Episode 220: Transcript – April 7, 2020

This transcription is provided by artificial intelligence. We believe in technology but understand that even the smartest robots can sometimes get speech recognition wrong.


[0:00:04.5] BR: Welcome to This Week in Health IT news where we look at the news which will impact health IT. This is another field report where we talk to leaders in health systems on the front lines. My name is Bill Russell, healthcare CIO coach and creator of This Week in Health IT a set of podcasts, videos and collaboration events dedicated to developing the next generation of health leaders.

As you know, we’ve been producing a lot of shows over the last three weeks and serious healthcare has stepped up to sponsor and support This Week in Health IT and I want to thank them for giving us the opportunity to capture and share the experience, stories and wisdom of the industry during this crisis. If your system would like to participate in the field report, it’s really easy, just shoot me an email at [email protected] Now, on to today’s show.

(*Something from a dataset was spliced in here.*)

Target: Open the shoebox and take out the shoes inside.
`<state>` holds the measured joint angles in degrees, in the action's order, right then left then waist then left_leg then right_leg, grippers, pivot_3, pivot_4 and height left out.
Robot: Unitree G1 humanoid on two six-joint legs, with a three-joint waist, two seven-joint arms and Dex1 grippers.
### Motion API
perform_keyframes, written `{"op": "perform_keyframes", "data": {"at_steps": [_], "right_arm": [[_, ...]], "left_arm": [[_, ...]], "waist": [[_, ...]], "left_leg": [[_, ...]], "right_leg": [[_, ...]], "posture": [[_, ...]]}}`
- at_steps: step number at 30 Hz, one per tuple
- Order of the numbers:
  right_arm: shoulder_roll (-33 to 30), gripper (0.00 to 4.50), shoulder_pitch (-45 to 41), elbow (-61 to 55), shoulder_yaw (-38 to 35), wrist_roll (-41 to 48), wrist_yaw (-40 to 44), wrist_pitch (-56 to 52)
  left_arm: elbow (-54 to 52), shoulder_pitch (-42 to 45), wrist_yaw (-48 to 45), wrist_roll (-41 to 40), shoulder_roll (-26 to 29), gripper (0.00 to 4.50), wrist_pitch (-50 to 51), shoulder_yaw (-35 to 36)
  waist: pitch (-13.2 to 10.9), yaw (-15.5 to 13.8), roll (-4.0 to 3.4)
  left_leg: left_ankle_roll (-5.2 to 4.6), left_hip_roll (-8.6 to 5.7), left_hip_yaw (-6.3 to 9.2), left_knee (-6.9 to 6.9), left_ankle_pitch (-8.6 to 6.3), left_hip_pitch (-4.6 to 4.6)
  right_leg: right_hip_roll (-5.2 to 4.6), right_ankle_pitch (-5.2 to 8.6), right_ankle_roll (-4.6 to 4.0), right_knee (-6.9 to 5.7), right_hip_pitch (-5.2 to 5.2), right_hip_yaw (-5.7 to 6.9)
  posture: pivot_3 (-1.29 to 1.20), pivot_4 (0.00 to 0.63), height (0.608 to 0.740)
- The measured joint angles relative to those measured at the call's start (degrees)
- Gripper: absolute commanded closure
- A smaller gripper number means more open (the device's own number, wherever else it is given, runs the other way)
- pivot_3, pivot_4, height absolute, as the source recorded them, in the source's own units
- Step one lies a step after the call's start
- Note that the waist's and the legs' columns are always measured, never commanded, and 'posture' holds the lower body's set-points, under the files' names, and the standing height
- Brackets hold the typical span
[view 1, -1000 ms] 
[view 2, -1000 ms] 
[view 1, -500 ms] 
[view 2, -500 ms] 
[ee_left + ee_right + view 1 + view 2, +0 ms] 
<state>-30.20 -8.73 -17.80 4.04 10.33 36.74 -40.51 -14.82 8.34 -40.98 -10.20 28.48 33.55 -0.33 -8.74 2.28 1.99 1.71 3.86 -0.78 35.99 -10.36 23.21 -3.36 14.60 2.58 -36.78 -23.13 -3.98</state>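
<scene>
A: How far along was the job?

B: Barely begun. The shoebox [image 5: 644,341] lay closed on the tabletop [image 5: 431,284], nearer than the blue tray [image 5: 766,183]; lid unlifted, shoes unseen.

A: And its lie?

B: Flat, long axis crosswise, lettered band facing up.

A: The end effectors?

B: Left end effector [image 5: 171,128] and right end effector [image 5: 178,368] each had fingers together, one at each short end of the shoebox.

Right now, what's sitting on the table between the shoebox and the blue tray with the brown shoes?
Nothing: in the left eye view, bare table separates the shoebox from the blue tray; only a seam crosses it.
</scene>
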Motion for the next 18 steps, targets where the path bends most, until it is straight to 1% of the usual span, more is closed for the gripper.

[0:00:55.3] BR: Today’s conversation is with Phyllis Teater, the CIO at the Ohio State University Wexner Medical Center. Good morning Phyllis, thanks for joining the show. 


[0:01:06.6] PT: Thank you it’s wonderful to be here, Bill.


[0:01:08.9] BR: Well, again, I really appreciate your time. I get emails from CIOs there’s just so much work going on right now. We’ll just get right to it, you know, what’s – give us a little background on your system and if you can, a little context of what’s going on in the – in your community right now.


[0:01:26.3] PT: Great. We’re a large academic medical center about 1,200 beds, a very large outpatient volume here in central Ohio. We are the provider for many of the high-end things that you would expect form an academic but we have another couple of large partners in the area who also provide care and start talk about as our coordination with the other care providers in the community.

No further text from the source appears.